The plugin method are the Stop User Enumeration plugin or the GotMLS plugin. But you can do that with redirects or a rewrite rule.
While I can see that preventing the user from being seen can be important, it’s also not a big deal if you keep your site up to date and follow basic password protocols. With WF you also get 2FA and that should do the trick, no?
You can’t nor will you prevent everything, but there are only some very rare-ish circumstances in which your site would be vulnerable when you follow the basic site security methods.
I mean you can certainly harden everything, but your site isn’t a target (changes are that you won’t prevent from someone determined) but just a stop along the way of the various bots and scripts that crawl the web daily.

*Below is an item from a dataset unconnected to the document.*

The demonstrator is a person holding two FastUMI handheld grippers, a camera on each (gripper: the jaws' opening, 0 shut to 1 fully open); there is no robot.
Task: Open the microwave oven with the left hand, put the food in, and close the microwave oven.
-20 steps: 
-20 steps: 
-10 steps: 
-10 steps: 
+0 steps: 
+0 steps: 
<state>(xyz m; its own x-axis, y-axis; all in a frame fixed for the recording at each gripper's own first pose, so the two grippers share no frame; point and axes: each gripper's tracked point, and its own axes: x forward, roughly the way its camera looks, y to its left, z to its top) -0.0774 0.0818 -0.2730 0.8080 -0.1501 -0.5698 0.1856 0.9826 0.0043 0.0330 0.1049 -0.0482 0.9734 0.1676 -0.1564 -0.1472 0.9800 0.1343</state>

If you want to go further you can always upgrade WF, but that depends on your sites content and redundancy plans.
There’s an option in Wordfence to obfuscate those types of URLs & parameters (?author=1), so then you won’t need to manually block stuff like that each time as they hopefully won’t be accessed.
Hope I’m understanding correctly!
I am going to send you a private message.
I block russia, ukraine, china and most server farms trying to log in. I block the entire AS on server farms. Switching IP does them no good. I also establish blocks as they happen at cloudflare when failed logins equals a threshold.